Origin: As for the origin of sin, the ot writings have very little to say about the matter, the story in Genesis 3 being the only passage to speak directly to this issue. During the intertestamental period (ca. the last three centuries b.c.), however, many ideas were prevalent about the origin of sin. Most of the speculation focused on the story in Genesis 3 and the additional story in Gen. 6:1-4 about divine creatures having intercourse with human women. As a result of the development of later religious thinking regarding demons and Satan, many linked sin to an outside power that forced its way into the human situation. Others believed that humans were born with conflicting ‘inclinations,’ one toward good and one toward evil. These inclinations were constantly struggling to obtain controlling influence in each person’s life. In the nt, Paul related the sinful condition of the human race to the original transgression of Adam, insisting at the same time, however, that the result of sin (death) ‘spread to all people’ not simply because of Adam’s sin but ‘because all people sinned’ (Rom. 5:12).

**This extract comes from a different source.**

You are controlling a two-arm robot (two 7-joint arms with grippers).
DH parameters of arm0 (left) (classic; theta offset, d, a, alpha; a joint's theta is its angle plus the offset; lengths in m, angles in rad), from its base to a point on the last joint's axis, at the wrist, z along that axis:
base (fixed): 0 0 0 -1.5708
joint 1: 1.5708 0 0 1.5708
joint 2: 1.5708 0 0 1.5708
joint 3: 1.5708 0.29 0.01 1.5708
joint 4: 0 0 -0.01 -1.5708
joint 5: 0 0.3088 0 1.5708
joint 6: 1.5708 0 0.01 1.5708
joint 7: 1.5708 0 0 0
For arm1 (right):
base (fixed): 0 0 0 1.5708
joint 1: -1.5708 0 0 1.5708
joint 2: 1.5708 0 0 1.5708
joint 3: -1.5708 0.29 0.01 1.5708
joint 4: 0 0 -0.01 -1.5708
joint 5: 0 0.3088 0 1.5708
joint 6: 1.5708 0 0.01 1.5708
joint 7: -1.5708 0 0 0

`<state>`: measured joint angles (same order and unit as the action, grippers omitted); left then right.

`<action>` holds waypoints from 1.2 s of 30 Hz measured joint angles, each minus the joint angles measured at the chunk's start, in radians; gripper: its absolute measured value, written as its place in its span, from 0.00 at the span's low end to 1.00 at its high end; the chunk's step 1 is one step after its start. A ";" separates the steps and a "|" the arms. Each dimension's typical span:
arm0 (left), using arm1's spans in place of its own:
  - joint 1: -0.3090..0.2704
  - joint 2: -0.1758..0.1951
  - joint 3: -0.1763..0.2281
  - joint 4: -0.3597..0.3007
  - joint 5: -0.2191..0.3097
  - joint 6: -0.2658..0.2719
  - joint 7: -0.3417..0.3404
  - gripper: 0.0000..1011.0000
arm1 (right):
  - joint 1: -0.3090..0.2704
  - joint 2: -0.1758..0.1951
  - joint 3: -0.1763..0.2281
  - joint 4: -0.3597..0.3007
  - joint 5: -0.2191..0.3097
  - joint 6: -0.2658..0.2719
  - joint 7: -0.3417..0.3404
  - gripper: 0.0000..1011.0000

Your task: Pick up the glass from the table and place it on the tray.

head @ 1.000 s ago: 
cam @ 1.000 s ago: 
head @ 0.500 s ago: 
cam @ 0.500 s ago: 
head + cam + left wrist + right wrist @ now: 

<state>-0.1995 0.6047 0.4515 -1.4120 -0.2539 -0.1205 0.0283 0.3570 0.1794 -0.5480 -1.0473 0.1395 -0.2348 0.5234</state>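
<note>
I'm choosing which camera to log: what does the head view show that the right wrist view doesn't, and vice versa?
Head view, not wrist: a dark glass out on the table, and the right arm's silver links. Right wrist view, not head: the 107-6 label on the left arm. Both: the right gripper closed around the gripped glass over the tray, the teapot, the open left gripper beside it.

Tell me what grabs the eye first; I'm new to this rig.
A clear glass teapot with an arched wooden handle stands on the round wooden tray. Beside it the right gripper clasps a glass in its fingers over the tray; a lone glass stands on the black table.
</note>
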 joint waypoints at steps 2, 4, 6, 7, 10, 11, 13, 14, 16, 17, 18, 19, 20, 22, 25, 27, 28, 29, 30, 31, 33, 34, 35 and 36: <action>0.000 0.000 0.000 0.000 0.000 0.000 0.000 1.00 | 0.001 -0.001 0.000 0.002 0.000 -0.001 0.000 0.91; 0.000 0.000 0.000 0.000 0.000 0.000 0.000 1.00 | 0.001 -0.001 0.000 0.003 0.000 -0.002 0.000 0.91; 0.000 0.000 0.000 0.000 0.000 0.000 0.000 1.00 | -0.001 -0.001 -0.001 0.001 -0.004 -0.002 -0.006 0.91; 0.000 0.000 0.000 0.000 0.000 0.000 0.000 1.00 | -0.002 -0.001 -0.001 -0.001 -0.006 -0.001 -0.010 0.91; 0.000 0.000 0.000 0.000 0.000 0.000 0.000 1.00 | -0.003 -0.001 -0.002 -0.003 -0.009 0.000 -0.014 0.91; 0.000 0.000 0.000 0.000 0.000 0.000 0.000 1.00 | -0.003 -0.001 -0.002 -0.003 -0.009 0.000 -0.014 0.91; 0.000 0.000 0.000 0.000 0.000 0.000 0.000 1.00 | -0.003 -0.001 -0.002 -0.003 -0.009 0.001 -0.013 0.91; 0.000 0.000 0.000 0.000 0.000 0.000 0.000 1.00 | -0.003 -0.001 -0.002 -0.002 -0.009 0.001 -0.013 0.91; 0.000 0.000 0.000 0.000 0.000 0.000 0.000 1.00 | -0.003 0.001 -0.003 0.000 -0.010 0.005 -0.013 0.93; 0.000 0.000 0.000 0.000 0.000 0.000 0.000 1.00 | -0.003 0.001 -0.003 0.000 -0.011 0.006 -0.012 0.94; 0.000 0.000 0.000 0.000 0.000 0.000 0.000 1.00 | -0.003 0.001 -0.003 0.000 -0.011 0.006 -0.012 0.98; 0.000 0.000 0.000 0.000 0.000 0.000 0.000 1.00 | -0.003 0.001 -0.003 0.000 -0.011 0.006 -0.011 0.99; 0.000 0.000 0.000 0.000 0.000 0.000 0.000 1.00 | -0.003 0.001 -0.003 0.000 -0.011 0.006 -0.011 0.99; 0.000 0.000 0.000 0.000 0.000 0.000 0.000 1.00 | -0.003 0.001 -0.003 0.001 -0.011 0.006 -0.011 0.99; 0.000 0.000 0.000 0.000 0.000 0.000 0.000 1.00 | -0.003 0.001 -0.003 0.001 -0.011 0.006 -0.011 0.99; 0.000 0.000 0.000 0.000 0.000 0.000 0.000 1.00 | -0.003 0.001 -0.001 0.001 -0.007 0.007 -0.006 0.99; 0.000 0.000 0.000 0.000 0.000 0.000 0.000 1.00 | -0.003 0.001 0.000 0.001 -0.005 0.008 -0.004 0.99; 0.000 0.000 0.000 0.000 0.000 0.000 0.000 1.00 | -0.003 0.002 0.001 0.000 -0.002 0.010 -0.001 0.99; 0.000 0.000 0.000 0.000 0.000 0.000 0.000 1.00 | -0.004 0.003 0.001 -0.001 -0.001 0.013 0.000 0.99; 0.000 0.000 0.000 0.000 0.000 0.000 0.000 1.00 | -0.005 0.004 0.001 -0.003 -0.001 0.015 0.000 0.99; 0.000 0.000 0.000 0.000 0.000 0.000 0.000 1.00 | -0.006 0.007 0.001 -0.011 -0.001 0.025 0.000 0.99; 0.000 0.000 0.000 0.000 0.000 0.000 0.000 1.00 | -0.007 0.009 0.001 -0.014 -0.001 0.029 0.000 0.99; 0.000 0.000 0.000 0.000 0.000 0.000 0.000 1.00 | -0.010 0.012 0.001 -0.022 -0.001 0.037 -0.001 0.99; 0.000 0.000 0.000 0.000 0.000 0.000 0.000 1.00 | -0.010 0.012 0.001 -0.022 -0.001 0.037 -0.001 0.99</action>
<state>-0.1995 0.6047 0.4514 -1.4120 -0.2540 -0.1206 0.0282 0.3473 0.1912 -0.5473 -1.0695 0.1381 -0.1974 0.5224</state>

God’s Activity: Whatever the origin of sin, the cumulative testimony of the biblical writers is that sin is universal, something that enslaves every person individually and that corrupts society collectively. Further, the enslavement of sin is something from which the human race cannot extricate itself by its own efforts. Perhaps the most persistent motif permeating the pages of the Bible is that of human sin and God’s activity in dealing with it. In the ot writings, the emphasis is upon God’s covenant with the Hebrew people, the establishment of a new relationship between God and the people such that all people could somehow learn about and enter into the proper divine-human relationship. In the nt writings, the emphasis is upon an even closer relationship between God and humankind through the new covenant in Jesus of Nazareth. Through Jesus, the Kingdom of God has been proclaimed and inaugurated, sinners have been forgiven and reconciled to God, and a new relationship has been established that will bring the hopes, dreams, and aspirations of all the biblical writers to fulfillment. This is to be accomplished through the work of God in Christ to break the enslaving power of sin and liberate people from its sway. People must, however, participate in the process and in the struggle (e.g., Rom. 7).